Come funziona la HBM

La soluzione proposta da AMD potrebbe essere considerata una sorta di rivoluzione del settore: dalla configurazione attuale con connessioni in serie, la casa canadese propone di disporre i chip di memoria l'uno sull'altro, collegandoli in parallelo e andando a formare una piccola torre. Inoltre, anziché puntare tutto su una serie di chip ad altissime prestazioni (con frequenze di lavoro da 7 gigabit al secondo), affiancati da un bus di comunicazione relativamente poco potente (qualche centinaio di bit di capienza), la High Bandwidth Memory riduce la frequenza di lavoro delle memorie (portandola ad 1 gigabit al secondo) concentrandosi invece nell'aumentare la grandezza del bus (capace di contenere fino a 4096 bit).

 

In questo modo, la larghezza di banda complessiva di un chip di memoria HBM supera agevolmente i 100 gigabit al secondo, mentre in un banco di memoria GDRR5 si ferma a poco meno di 30 gigabit al secondo.
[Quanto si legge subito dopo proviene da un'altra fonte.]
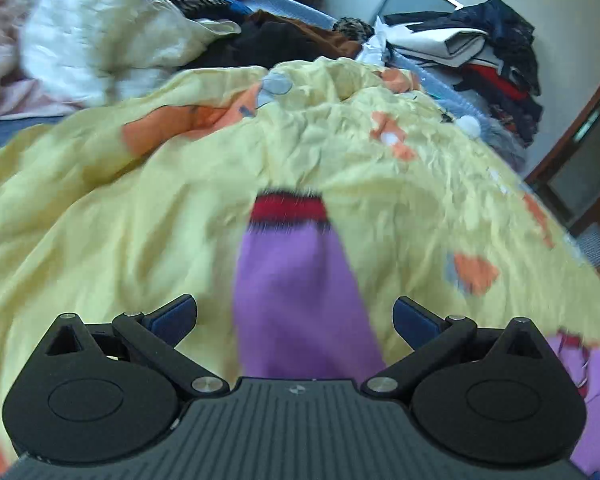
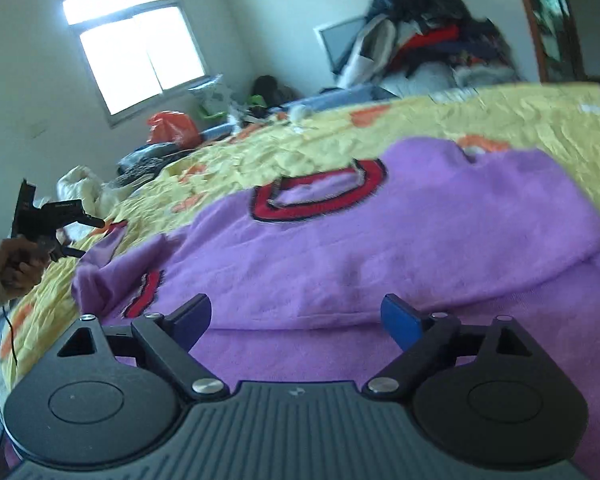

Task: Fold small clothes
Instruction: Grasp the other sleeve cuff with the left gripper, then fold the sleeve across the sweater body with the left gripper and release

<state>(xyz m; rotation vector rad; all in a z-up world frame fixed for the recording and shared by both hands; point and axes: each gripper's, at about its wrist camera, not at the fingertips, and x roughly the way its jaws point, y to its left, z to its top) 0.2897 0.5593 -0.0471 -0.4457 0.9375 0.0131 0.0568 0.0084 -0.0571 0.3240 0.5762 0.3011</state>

Quando il gioco si fa duro

Com'è facile immaginare, un'operazione del genere è molto più semplice da pensare e descrivere che da mettere in atto. In un banco HBM, i chip di memoria disposti in verticale sono connessi tra loro tramite micro-fori applicati alle estremità del banco (chiamati through-silicon vias o TSVs) e successivamente collegati con la GPU. Ciò consente di accorciare le tracce e i percorsi seguiti dagli impulsi elettronici (e quindi dai bit e dai dati), riducendo di conseguenza il voltaggio necessario per alimentare l'intero circuito.

 

Si ottiene così una memoria più efficiente dal punto di vista energetico, ma di difficile realizzazione pratica: un modulo HBM ha bisogno di migliaia di tracce microscopiche da realizzare su uno spazio (quasi) infinitesimale. Basta il minimo errore di allineamento, insomma, per rendere inutilizzabile l'intero sistema.

Arriva l'Interposer

Affinché il chip di memoria possa funzionare alla perfezione si dimostra quindi necessario aggiungere un ulteriore elemento hardware, capace di gestire i flussi di comunicazione tra GPU e memoria grafica.

 

Ed è a questo punto che entra in gioco l'interposer, un chip di silicone capace di gestire bus di comunicazione molto ampi e, allo stesso tempo, accorciare ulteriormente la distanza tra il Die logico della GPU e la memoria HBM.